**What is needed:** Repeat the listing exactly. Do not carry over any pictures.

———

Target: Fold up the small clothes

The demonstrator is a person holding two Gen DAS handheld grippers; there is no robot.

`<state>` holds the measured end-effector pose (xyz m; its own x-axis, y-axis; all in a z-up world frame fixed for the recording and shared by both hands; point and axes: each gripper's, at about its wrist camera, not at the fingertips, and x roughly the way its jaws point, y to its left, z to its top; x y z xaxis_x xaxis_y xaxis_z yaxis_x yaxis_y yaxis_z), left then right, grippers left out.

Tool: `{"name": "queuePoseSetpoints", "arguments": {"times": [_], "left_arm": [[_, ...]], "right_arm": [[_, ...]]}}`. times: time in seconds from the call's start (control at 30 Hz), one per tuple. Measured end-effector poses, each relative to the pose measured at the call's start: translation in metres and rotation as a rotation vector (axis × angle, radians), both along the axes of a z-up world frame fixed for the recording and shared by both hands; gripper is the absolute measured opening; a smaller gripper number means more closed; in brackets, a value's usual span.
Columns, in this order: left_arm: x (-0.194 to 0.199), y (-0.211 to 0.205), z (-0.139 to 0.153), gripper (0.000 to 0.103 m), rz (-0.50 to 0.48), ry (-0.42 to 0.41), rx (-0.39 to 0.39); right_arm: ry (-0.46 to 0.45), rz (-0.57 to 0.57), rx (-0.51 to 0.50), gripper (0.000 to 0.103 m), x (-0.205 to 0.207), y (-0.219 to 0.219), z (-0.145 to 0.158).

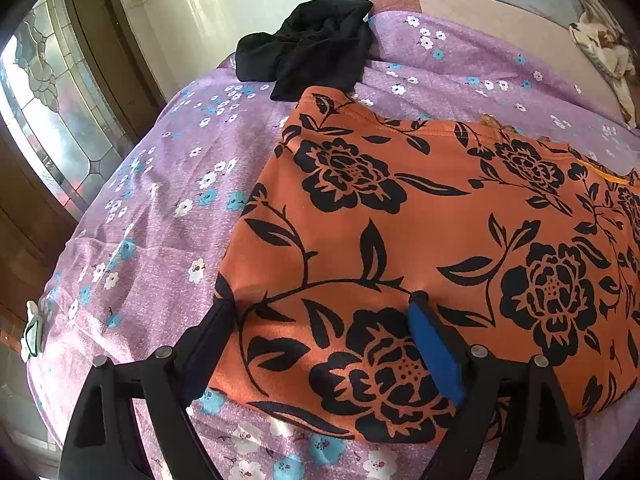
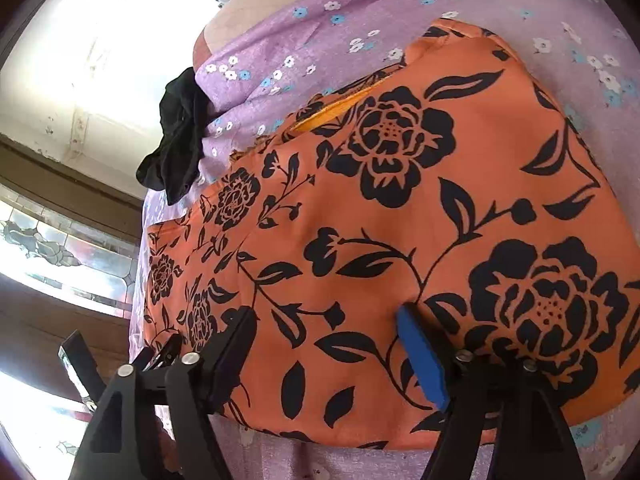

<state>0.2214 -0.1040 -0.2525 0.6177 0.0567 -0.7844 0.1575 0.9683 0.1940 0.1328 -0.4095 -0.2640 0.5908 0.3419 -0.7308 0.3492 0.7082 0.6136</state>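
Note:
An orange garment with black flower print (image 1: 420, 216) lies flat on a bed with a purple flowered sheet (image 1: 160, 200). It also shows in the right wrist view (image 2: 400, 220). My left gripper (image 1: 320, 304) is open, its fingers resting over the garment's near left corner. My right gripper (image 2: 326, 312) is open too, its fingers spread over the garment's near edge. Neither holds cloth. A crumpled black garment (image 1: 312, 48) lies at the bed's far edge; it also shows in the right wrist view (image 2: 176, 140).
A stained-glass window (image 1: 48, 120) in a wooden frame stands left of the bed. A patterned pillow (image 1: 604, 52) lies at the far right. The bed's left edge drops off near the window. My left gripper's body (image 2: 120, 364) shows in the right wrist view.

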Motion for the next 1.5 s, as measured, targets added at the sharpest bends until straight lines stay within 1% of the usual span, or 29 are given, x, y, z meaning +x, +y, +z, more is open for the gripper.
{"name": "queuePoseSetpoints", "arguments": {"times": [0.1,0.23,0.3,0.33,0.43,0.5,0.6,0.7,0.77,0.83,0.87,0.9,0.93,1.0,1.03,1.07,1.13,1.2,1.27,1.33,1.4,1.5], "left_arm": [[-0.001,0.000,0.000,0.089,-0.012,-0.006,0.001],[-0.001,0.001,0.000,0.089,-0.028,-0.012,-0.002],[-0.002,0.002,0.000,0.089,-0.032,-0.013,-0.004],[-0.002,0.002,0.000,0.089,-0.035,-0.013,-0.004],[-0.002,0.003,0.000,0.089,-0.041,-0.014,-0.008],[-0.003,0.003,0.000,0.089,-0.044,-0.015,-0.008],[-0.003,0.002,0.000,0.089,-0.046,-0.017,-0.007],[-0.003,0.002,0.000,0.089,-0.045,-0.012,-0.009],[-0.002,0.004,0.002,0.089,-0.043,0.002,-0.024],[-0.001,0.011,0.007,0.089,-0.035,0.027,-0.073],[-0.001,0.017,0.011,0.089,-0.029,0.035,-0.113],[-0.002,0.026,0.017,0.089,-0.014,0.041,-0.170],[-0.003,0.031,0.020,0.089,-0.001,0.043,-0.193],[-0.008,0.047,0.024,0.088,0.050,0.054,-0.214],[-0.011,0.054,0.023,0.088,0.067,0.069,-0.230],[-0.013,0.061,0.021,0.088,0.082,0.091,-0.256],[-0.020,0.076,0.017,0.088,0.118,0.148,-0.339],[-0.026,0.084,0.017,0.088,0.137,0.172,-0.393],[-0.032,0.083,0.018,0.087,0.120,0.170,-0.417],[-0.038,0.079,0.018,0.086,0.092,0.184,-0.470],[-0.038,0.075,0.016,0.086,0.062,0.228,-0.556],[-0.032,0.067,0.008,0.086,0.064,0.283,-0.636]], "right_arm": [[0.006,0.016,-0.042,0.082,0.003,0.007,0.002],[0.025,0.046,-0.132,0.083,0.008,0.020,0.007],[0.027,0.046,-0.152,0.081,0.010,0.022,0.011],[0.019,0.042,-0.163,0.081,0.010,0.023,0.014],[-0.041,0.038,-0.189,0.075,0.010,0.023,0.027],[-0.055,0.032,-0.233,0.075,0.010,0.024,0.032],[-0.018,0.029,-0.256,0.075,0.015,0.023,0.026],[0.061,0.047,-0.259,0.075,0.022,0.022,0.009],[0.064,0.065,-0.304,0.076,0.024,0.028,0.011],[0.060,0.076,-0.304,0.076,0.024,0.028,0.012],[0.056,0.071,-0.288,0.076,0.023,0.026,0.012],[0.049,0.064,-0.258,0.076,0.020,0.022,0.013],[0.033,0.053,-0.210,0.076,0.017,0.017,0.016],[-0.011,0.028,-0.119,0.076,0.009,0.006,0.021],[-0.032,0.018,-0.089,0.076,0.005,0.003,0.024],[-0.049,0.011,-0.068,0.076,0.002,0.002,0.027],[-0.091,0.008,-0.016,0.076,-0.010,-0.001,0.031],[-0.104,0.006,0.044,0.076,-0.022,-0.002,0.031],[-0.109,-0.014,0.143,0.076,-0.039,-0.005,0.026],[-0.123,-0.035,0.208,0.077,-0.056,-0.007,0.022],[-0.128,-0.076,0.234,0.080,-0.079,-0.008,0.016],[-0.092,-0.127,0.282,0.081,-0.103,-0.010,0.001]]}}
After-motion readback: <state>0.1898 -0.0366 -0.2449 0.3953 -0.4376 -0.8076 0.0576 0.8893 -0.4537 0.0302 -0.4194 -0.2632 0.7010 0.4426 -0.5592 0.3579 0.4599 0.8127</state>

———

**Task solution:**
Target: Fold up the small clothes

The demonstrator is a person holding two Gen DAS handheld grippers; there is no robot.

`<state>` holds the measured end-effector pose (xyz m; its own x-axis, y-axis; all in a z-up world frame fixed for the recording and shared by both hands; point and axes: each gripper's, at about its wrist camera, not at the fingertips, and x roughly the way its jaws point, y to its left, z to its top; x y z xaxis_x xaxis_y xaxis_z yaxis_x yaxis_y yaxis_z), left then right, grippers left out.

Tool: `{"name": "queuePoseSetpoints", "arguments": {"times": [_], "left_arm": [[_, ...]], "right_arm": [[_, ...]]}}`. times: time in seconds from the call's start (control at 30 Hz), one per tuple. Measured end-effector poses, each relative to the pose measured at the call's start: translation in metres and rotation as a rotation vector (axis × angle, radians), both along the axes of a z-up world frame fixed for the recording and shared by both hands; gripper is the absolute measured opening; a smaller gripper number means more closed; in brackets, a value's usual span.
Columns, in this order: left_arm: x (-0.194 to 0.199), y (-0.211 to 0.205), z (-0.139 to 0.153), gripper (0.000 to 0.103 m), rz (-0.50 to 0.48), ry (-0.42 to 0.41), rx (-0.39 to 0.39); right_arm: ry (-0.46 to 0.45), rz (-0.57 to 0.57), rx (-0.51 to 0.50), gripper (0.000 to 0.103 m), x (-0.205 to 0.207), y (-0.219 to 0.219), z (-0.145 to 0.158).


<state>0.2214 -0.1040 -0.2525 0.6177 0.0567 -0.7844 0.1575 0.9683 0.1940 0.1328 -0.4095 -0.2640 0.5908 0.3419 -0.7308 0.3492 0.7082 0.6136</state>
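Note:
An orange garment with black flower print (image 1: 420, 216) lies flat on a bed with a purple flowered sheet (image 1: 160, 200). It also shows in the right wrist view (image 2: 400, 220). My left gripper (image 1: 320, 304) is open, its fingers resting over the garment's near left corner. My right gripper (image 2: 326, 312) is open too, its fingers spread over the garment's near edge. Neither holds cloth. A crumpled black garment (image 1: 312, 48) lies at the bed's far edge; it also shows in the right wrist view (image 2: 176, 140).
A stained-glass window (image 1: 48, 120) in a wooden frame stands left of the bed. A patterned pillow (image 1: 604, 52) lies at the far right. The bed's left edge drops off near the window. My left gripper's body (image 2: 120, 364) shows in the right wrist view.
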
Motion for the next 1.5 s, as measured, targets added at the sharpest bends until straight lines stay within 1% of the usual span, or 29 are given, x, y, z meaning +x, +y, +z, more is open for the gripper.
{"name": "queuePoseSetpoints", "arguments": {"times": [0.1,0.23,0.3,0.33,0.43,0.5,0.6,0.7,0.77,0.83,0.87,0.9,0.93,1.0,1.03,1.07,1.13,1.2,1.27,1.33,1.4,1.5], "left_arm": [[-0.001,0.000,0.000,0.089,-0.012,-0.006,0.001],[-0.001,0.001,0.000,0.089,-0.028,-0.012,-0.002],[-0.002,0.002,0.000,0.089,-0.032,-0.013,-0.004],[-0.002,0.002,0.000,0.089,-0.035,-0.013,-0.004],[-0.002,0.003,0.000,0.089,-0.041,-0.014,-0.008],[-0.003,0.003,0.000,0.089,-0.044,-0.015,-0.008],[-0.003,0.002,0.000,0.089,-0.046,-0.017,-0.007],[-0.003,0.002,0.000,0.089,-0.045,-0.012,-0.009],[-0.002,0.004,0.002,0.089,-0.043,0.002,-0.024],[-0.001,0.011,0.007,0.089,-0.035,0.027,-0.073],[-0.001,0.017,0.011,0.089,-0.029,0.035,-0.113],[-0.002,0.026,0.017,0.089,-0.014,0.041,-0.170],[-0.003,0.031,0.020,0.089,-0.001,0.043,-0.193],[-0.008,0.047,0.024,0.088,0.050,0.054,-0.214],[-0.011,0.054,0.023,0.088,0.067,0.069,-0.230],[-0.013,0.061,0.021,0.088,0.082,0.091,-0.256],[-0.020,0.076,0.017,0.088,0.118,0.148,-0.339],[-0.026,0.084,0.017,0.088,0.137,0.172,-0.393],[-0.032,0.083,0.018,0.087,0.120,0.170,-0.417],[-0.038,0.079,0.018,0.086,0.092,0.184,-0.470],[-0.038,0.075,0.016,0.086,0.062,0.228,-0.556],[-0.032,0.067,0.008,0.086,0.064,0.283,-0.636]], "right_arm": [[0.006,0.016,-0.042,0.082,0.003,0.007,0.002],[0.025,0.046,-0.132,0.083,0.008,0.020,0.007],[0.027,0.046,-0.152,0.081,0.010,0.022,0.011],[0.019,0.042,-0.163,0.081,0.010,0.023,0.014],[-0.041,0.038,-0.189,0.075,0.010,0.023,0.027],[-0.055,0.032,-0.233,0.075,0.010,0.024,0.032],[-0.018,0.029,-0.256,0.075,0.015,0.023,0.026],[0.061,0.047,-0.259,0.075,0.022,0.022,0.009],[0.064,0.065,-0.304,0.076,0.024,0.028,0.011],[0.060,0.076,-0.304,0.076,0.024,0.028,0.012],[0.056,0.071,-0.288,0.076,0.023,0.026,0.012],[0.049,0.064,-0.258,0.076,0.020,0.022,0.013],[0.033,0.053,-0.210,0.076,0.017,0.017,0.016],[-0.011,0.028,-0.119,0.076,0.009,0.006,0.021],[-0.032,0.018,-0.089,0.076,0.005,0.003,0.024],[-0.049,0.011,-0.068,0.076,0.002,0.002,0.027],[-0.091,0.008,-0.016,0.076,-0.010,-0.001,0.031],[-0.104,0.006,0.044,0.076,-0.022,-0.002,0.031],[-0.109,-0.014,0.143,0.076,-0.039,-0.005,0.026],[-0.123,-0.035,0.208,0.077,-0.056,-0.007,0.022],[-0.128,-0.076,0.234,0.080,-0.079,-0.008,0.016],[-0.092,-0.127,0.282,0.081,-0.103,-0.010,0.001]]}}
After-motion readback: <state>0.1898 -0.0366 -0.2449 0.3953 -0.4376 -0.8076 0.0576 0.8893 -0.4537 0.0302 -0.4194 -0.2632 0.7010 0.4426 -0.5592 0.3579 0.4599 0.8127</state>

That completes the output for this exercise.